Maria Elisabeth of Schleswig-Holstein-Gottorp (6 June 1634, in Gottorp Castle – 17 June 1665, in Darmstadt) was a landgravine of Hesse-Darmstadt by marriage.

== Life ==
Maria Elisabeth was a daughter of Frederick III of Schleswig-Holstein-Gottorp (1597–1659) from his marriage to Duchess Marie Elisabeth of Saxony (1610–1684), a daughter of John George I, Elector of Saxony.

She was married on 24 November 1650 at Gottorp Castle to Louis, who later became Louis VI, Landgrave of Hesse-Darmstadt (1630–1678), whom she had been engaged to since his birthday in 1649. On the occasion of the wedding, the last sword dance in Hesse was performed at a festival in Lollar.
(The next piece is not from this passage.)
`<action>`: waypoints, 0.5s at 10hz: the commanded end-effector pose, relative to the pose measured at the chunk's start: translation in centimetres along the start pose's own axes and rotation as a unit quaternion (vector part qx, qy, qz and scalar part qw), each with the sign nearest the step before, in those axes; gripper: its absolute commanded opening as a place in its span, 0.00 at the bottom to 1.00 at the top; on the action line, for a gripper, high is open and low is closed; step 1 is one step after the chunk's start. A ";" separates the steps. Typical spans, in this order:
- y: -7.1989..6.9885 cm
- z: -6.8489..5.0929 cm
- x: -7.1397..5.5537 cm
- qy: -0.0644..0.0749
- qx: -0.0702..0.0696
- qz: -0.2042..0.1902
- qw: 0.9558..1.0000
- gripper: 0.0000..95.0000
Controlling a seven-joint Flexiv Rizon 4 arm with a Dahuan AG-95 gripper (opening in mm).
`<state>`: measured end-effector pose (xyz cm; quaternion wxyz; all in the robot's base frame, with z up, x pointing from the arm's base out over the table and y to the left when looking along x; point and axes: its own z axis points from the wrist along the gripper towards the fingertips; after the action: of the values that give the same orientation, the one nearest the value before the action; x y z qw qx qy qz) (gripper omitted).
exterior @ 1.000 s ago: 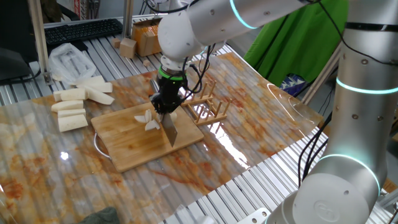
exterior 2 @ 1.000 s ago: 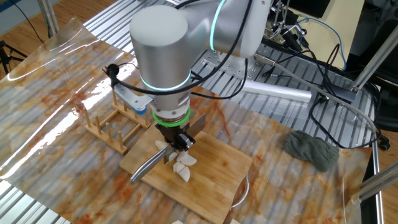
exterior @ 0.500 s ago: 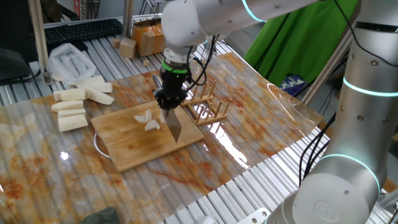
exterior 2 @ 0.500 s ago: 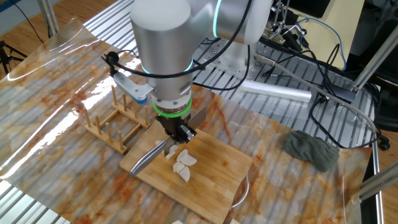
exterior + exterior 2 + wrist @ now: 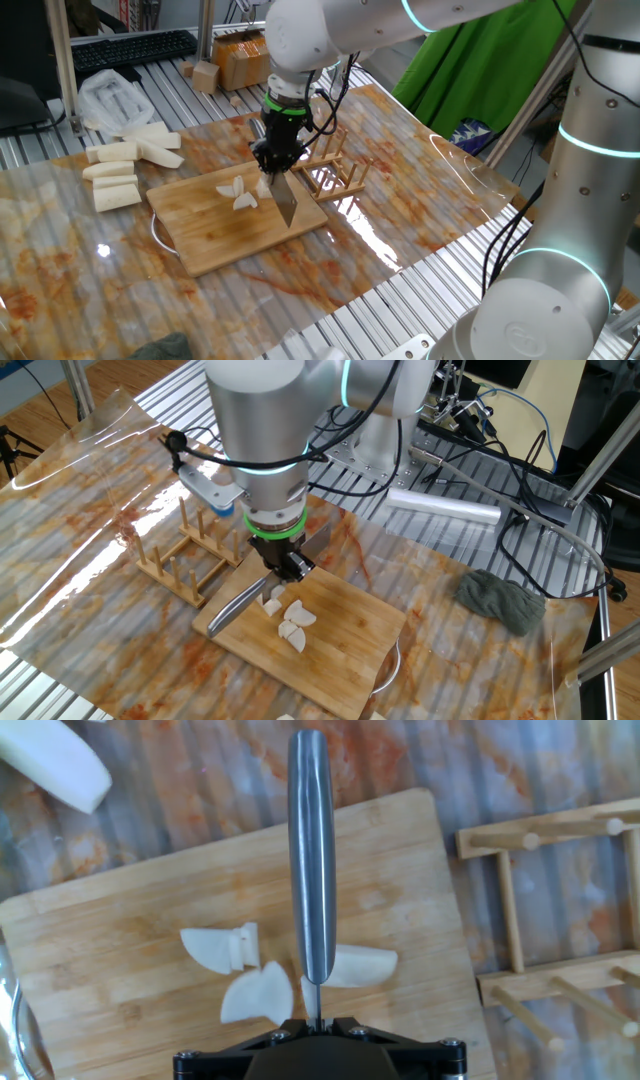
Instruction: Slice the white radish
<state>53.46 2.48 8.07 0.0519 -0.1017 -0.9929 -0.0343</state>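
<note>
In one fixed view your gripper (image 5: 275, 165), clamped on the knife (image 5: 283, 196), had risen and shifted right since a second before. In the other fixed view the blade hung clear of the cutting board (image 5: 350, 628). In the hand view the white radish (image 5: 262, 975) lay in slices, suggesting the cutting was largely done.

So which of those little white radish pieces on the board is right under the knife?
The half-moon slice on the rack side of the cutting board: the knife crosses over its end, while the other two lie clear of the blade.

A wooden peg rack (image 5: 335, 172) stands beside the cutting board (image 5: 235, 221); radish sticks (image 5: 125, 165) lie apart.
</note>
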 end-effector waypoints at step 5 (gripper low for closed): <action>-0.4 0.3 -0.2 0.001 -0.001 -0.005 1.000 0.00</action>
<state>53.47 2.11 7.71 0.0521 -0.0961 -0.9933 -0.0366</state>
His father drew Louis into the government business in the year after their marriage in 1651. Louis succeeded his father in 1661. Louis tied extensive political relations with Sweden via Maria Elizabeth's sister Hedvig Eleonora, Queen of Sweden.
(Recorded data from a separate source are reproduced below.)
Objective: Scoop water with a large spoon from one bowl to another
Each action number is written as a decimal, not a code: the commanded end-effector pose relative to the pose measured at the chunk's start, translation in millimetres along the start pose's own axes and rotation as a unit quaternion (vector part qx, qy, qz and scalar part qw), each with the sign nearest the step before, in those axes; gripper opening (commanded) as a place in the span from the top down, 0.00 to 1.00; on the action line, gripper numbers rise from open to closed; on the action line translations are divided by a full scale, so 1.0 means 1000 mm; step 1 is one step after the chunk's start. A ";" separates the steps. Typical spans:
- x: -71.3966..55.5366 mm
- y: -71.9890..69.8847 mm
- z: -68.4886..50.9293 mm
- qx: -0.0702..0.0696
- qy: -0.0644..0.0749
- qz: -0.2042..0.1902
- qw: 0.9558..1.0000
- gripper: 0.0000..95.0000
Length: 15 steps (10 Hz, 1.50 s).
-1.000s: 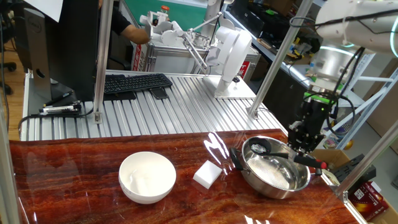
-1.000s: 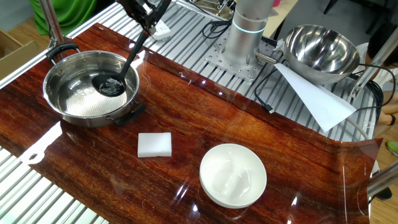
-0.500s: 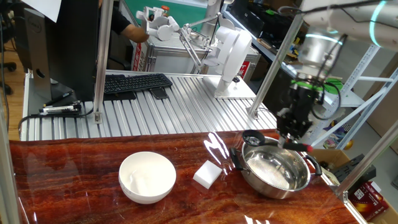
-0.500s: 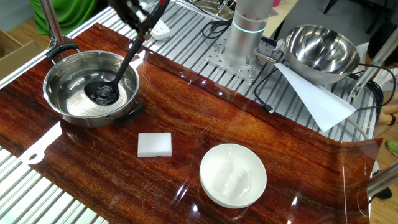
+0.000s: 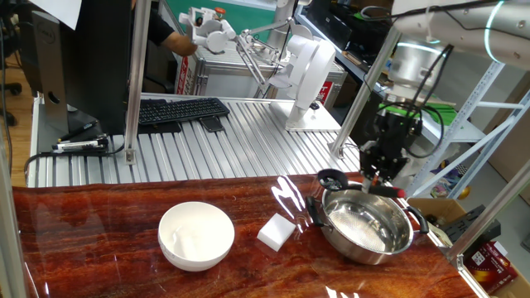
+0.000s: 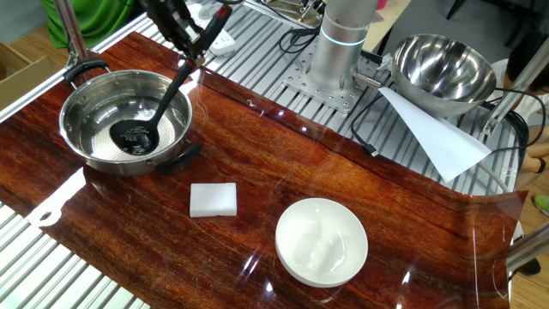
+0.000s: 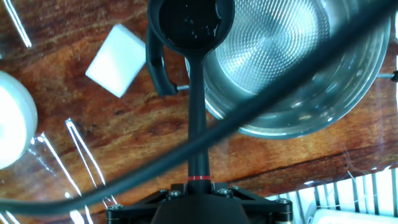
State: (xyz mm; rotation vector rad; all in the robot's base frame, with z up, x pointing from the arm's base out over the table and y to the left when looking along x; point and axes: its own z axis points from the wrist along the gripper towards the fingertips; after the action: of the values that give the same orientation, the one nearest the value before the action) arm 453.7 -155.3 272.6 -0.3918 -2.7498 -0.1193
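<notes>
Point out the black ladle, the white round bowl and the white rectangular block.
black ladle (image 6: 130, 137), the other fixed view, its cup
white round bowl (image 6: 322, 242), the other fixed view, inner floor
white rectangular block (image 6: 214, 200), the other fixed view, top face

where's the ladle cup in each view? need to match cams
One fixed view: ladle cup right of centre, at the steel bowl's far-left rim.
Other fixed view: cup upper left, inside the bowl.
Hand view: cup top centre, over the bowl's left edge.
Shared landmark: white block.

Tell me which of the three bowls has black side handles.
The wide steel bowl on the wooden table, with the black ladle inside it. The round white bowl and the second steel bowl beside the arm's base show no handles.
</notes>
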 end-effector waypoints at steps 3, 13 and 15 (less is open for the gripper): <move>-0.018 0.008 0.003 0.010 -0.008 0.010 1.000 1.00; -0.051 0.018 -0.001 0.024 -0.007 0.013 1.000 1.00; -0.051 0.018 -0.001 0.022 -0.007 0.013 1.000 1.00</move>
State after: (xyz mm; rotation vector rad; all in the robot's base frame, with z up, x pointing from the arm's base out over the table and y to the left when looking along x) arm 504.6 -150.5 256.2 -0.4198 -2.7506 -0.0535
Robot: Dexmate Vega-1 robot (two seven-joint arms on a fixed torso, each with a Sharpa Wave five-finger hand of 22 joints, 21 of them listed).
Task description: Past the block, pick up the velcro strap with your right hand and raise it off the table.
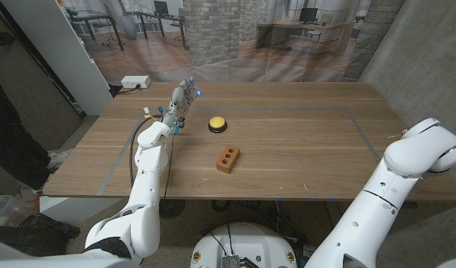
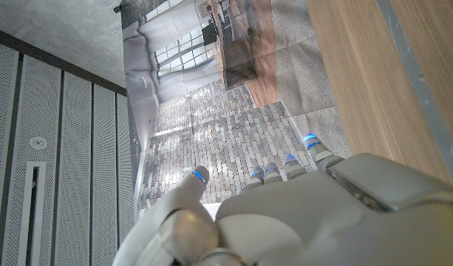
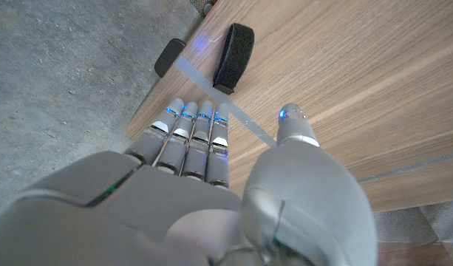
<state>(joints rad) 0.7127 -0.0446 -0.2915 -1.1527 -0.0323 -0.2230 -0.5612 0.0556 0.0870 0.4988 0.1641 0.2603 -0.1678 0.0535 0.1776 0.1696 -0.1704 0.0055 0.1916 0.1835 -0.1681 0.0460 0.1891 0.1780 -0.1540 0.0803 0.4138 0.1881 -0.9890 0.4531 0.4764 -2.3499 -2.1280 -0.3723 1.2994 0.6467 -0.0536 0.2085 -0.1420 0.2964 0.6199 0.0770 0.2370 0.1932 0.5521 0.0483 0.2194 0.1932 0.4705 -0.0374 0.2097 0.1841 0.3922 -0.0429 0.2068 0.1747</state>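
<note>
Nearest me, my right robot hand (image 3: 211, 192) hovers over the tabletop (image 3: 374, 89), fingers (image 3: 196, 137) straight and pressed together, holding nothing. Ahead of them lies the strap (image 3: 233, 55), at the edge. Block (image 1: 228, 158) sits mid-tabletop.

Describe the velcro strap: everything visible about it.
In the right wrist view the velcro strap is a black band with a fuzzy, fabric-like surface, curved into an arc. It lies on the wooden table close to its edge, one end meeting a pale tape line. The right hand hangs short of it; its fingers point toward the strap without touching. Nothing holds it.
</note>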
Maria Elisabeth died following complications in her last childbirth in 1665, aged just 31. Like her mother, she had been constantly pregnant during her marriage, giving birth almost once a year. Her death plunged Louis into deep mourning; he wrote some poems in memory of his wife. On 5 December 1666, just under a year and a half after Maria Elisabeth's death, her widower remarried to Elisabeth Dorothea of Saxe-Gotha-Altenburg, with whom he went on to have eight more children.

== Offspring ==
Maria Elisabeth had eleven pregnancies, of which nine were live births, in just 14 years. Only three of her children lived to mature adulthood:
- Magdalena Sybille (1652–1712)
 married in 1673 Duke William Louis of Württemberg (1647–1677)
- Sophie Eleonore (born and died 1653)
- George (1654–1655), died in infancy
- Marie Elisabeth (1656–1715)
 married in 1676 Duke Henry of Saxe-Römhild (1650–1710)
- Auguste Magdalene (1657–1674), died in adolescence
- Louis VII (1658–1678), Landgrave of Hesse-Darmstadt, died in adolescence
- Frederick (1659–1676), died in adolescence
- Marie Sophie (1661–1712)
 married in 1681 Duke Christian of Saxe-Eisenberg (1653–1707)
- Miscarriage (1663)
- Miscarriage (1664)
- Unnamed child who died shortly after birth (1665)

== Sources ==
- Heinrich Zehfu: antiquity of the royal capital Darmstadt, p. 60 (in German)
- magazine for German cultural history, p. 345 (in German)
- Georg Friedrich Teuthorn: extensive history of Hesse, p. 582 (in German)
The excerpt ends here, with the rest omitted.